Within the following material, tally each line that contains the string "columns". Give the tally only.
╔══
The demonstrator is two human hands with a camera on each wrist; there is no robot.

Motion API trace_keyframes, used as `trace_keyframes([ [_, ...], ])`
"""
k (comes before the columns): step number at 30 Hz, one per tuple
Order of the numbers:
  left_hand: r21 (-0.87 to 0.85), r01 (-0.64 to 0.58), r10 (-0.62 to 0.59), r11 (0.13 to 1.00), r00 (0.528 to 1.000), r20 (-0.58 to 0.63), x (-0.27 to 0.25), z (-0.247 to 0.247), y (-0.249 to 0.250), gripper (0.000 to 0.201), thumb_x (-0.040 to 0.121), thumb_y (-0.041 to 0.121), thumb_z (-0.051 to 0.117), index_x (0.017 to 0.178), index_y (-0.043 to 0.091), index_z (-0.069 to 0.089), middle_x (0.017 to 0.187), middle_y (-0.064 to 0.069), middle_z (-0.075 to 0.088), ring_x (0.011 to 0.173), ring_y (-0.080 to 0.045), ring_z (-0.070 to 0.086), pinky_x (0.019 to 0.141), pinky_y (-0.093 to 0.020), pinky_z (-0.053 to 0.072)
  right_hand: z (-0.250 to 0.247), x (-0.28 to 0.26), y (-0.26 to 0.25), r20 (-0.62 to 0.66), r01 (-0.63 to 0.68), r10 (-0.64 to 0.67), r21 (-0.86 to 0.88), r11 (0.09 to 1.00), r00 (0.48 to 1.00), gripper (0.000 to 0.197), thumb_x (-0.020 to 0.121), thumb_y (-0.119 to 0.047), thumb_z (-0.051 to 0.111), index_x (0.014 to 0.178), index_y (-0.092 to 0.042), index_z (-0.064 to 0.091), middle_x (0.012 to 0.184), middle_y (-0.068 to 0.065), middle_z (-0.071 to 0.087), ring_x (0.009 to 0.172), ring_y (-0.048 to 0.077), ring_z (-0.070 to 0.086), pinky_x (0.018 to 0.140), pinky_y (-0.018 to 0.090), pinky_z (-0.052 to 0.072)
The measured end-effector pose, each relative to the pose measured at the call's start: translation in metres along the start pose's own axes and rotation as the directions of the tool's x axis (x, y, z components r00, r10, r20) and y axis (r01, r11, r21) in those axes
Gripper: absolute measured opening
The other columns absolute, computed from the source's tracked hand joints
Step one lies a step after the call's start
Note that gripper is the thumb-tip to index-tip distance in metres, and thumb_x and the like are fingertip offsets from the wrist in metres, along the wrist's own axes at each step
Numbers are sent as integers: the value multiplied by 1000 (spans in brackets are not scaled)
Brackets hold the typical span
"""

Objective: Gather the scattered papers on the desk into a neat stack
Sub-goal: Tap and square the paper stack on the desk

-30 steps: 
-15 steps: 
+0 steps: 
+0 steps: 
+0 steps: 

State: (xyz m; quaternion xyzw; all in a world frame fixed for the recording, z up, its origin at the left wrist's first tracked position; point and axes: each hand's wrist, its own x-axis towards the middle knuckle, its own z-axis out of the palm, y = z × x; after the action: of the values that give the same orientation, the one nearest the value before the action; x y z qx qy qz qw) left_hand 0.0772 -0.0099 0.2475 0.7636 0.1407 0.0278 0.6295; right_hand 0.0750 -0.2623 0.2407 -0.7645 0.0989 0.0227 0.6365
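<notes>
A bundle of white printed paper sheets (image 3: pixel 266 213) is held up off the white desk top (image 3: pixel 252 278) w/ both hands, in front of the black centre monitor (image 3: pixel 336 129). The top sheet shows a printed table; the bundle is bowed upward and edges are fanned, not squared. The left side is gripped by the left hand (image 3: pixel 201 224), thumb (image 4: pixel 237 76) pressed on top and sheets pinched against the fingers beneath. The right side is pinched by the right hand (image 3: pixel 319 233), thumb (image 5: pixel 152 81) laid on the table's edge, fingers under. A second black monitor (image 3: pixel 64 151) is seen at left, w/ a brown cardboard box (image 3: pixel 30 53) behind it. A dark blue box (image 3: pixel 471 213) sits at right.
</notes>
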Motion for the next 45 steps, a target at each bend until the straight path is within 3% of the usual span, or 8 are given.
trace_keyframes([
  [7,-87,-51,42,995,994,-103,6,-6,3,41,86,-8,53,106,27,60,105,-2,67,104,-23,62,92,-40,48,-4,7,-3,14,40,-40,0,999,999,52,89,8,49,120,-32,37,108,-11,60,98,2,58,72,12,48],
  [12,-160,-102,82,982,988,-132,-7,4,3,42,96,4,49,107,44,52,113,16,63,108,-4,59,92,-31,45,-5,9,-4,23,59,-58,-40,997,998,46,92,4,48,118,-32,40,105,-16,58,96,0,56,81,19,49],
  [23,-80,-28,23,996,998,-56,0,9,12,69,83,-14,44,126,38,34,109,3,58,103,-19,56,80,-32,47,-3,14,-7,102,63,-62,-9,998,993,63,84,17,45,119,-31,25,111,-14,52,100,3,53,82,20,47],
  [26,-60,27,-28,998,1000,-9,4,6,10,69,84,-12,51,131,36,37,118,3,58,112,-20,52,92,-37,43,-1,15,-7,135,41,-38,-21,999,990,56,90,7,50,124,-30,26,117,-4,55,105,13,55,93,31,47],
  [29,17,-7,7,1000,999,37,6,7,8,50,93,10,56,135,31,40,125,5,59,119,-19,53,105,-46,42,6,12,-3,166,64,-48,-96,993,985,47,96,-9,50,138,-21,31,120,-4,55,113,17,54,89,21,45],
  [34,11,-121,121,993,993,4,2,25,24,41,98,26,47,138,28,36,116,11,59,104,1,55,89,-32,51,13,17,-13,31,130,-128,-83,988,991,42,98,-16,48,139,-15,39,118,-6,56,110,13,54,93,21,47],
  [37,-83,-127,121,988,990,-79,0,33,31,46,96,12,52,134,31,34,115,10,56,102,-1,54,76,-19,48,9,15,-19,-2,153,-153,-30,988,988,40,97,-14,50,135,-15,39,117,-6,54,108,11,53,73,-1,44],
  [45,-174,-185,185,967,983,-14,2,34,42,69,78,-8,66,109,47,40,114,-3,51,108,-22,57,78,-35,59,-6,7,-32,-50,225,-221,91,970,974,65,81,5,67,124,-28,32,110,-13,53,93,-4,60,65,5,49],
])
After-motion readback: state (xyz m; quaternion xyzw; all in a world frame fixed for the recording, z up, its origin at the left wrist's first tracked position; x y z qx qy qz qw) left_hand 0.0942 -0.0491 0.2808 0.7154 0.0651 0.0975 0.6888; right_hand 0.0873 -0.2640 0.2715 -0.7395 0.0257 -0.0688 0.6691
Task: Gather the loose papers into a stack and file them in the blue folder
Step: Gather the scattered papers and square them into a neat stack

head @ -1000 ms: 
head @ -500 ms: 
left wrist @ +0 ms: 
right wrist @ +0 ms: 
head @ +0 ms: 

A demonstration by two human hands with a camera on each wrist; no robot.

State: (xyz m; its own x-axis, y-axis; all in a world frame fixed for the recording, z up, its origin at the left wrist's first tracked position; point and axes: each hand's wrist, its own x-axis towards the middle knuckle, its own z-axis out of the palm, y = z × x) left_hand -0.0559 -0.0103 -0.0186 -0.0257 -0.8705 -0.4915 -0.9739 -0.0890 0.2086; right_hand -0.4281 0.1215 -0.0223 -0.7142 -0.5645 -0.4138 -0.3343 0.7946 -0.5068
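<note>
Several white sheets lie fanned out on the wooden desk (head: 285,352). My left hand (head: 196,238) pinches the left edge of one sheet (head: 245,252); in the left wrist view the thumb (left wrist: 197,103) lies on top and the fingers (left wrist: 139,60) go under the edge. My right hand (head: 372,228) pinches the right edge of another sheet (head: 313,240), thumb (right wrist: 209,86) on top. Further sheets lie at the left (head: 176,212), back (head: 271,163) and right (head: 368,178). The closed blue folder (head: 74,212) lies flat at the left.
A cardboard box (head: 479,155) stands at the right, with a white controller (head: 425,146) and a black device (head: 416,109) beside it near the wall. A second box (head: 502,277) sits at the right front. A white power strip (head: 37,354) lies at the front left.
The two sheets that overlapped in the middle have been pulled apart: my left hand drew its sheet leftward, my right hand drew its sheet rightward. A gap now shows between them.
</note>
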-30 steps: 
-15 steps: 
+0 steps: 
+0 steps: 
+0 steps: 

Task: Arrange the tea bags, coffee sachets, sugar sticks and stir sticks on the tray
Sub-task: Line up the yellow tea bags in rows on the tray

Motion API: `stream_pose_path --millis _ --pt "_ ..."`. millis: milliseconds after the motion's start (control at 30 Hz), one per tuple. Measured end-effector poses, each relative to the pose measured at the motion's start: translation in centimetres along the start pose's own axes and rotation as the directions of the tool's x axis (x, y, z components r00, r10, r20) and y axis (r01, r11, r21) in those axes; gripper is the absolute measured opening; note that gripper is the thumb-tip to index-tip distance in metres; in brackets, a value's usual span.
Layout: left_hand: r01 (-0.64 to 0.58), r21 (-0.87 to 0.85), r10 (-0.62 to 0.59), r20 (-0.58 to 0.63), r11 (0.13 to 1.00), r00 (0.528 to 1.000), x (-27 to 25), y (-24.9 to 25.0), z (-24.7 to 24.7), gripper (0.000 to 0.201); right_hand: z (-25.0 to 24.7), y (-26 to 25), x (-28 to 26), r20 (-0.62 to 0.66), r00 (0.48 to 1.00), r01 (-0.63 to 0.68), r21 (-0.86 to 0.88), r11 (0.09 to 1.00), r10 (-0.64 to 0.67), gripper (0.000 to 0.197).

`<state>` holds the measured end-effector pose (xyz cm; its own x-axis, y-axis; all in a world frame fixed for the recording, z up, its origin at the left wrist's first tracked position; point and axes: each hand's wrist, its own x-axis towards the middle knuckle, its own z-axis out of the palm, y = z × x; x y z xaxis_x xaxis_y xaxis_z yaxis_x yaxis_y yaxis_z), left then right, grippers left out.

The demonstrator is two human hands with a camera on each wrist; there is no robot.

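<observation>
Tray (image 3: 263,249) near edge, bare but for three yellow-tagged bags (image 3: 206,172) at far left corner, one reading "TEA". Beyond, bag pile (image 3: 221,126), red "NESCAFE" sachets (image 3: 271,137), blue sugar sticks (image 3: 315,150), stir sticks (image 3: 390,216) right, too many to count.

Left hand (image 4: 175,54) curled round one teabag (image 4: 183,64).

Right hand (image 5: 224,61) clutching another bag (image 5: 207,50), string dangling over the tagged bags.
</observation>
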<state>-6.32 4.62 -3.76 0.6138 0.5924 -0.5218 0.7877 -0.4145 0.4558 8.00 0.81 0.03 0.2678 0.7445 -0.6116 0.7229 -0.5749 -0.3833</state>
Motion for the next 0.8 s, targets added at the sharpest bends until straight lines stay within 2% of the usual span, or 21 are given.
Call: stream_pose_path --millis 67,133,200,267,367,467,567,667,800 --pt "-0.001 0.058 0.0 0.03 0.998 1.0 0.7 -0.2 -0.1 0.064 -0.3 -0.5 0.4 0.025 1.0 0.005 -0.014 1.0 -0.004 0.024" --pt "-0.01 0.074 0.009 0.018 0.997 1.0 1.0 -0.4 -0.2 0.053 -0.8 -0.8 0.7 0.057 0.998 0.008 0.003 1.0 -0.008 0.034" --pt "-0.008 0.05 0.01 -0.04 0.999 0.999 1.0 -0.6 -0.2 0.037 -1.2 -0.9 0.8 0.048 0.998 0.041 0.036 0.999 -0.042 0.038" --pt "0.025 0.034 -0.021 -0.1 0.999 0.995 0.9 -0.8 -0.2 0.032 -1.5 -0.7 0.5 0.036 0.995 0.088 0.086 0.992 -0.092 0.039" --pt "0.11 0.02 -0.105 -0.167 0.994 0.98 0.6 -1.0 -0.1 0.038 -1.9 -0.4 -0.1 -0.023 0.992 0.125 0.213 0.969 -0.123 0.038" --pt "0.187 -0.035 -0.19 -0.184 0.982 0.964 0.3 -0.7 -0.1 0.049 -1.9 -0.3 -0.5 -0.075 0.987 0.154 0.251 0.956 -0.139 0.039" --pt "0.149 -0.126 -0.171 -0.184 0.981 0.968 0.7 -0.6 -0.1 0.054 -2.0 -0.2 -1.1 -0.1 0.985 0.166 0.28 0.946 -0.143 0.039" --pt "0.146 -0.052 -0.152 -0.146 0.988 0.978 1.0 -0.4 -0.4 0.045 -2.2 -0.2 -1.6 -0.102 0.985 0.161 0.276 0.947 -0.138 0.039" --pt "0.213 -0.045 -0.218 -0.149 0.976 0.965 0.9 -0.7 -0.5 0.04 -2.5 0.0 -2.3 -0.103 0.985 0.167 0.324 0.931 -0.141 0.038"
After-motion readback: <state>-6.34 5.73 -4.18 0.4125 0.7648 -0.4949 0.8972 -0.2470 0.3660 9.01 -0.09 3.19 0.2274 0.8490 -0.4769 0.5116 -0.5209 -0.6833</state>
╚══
ANSWER - 2